Google’s recent move to advertise its practice of removing search results that link to material that allegedly infringes copyrights (see “New Layer of Copyright Enforcement: Search“) demonstrates the importance of a web service’s back-end for issues such as free speech or (actual) enforcement levels in certain fields of regulation such as copyright. In his contribution to the “Social Media Reader” (2012, edited by Michael Mandiberg), Felix Stalder puts this insight into a broader context when reflecting on “the front and the back of the social web“. He criticizes the “overly utopian” picture of the new digital possibilites drawn by scholars such as Clay Shirky, author of “Here Comes Everybody“, which he attributes to “focusing primarily on the front-end” of web technologies:

The social web enables astonishingly effective, yet very lightly organized cooperative efforts on scales previously unimaginable.

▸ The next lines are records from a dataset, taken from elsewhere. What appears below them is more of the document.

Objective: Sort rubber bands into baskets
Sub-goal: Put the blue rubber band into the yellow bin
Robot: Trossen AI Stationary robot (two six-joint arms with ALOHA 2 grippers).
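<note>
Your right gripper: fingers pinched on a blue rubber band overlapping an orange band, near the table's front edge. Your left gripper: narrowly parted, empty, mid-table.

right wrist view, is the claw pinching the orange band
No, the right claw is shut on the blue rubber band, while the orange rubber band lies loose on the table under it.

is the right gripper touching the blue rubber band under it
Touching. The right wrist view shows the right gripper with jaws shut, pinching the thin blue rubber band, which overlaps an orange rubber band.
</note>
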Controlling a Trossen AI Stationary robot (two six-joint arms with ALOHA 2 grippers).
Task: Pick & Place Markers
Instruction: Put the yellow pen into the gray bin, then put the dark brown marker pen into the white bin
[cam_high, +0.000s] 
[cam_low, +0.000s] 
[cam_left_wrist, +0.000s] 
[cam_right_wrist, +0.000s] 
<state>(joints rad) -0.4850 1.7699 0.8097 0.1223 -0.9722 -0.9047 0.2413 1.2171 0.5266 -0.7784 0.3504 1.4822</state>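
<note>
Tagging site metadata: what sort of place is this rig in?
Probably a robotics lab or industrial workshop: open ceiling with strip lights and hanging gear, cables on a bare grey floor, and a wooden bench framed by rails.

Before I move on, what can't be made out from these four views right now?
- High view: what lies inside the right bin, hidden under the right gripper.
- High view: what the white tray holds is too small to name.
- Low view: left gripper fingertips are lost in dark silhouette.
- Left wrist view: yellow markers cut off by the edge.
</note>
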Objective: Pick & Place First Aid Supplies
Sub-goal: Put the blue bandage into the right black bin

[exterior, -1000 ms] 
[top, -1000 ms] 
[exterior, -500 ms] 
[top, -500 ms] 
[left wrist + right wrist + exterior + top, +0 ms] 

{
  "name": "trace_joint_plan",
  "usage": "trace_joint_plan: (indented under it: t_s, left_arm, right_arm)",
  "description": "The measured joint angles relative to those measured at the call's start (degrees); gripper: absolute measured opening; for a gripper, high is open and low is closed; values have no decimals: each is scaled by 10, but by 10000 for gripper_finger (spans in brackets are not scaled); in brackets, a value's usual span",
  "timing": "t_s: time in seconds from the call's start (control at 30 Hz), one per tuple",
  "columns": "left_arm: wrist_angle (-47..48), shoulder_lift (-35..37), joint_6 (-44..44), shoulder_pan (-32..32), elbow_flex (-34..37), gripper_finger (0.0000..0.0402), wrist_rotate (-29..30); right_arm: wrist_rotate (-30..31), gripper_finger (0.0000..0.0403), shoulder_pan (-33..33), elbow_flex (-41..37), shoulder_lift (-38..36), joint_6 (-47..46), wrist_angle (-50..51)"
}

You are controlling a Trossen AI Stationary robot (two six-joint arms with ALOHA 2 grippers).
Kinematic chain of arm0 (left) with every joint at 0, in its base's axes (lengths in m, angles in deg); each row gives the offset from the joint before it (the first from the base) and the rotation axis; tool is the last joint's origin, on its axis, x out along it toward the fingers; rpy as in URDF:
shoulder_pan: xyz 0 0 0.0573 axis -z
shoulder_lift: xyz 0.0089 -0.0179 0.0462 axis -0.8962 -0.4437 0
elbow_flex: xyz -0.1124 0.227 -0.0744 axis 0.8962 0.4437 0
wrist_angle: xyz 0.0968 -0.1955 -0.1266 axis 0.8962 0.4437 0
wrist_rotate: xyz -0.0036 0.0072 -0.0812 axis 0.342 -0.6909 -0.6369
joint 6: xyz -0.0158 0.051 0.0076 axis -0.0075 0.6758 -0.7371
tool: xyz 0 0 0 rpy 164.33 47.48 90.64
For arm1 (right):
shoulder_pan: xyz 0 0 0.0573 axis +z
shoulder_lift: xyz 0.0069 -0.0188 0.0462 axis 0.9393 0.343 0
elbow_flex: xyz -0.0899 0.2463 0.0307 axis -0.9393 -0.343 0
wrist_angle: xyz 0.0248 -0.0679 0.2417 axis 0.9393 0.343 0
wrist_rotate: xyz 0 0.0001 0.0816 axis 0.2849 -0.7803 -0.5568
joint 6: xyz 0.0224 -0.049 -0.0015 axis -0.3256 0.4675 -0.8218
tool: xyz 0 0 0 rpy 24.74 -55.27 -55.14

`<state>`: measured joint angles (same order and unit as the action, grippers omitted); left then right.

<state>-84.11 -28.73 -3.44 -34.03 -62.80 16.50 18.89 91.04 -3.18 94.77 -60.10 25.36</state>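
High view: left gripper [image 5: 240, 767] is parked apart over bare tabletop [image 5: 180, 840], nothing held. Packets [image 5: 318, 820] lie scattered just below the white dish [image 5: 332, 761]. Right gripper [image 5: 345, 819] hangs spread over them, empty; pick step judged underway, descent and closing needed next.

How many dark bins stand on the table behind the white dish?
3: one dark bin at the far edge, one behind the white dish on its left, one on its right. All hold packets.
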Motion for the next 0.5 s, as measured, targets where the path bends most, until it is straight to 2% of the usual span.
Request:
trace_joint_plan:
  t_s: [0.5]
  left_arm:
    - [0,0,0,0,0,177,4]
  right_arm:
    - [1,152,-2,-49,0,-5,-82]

However, this is only half of the story, which plays out on the front end. We cannot understand it if we do not take the other half into account, which play out on the back-end. New institutional arrangements make these ad-hoc efforts possible in the first place. There is a shift in the location of the organizational intelligence, away from the individual organization towards the provider of the infrastructure. It is precisely because so much organizational capacity resides now in the infrastructure that individual projects do not need to (re)produce it and thus appear to be lightly organized. If we take the creation of voluntary communities and the provision of new infrastructures as the twin dimensions of the social web, we can see that the phenomenon as a whole is characterized by two contradictory dynamics. One is decentralized, ad-hoc, cheap, easy-to-use, community-oriented, and transparent. The other is centralized, based on long-term planning, very expensive, difficult-to-run, corporate, and opaque. If the personal blog symbolizes one side, the data-center represents the other.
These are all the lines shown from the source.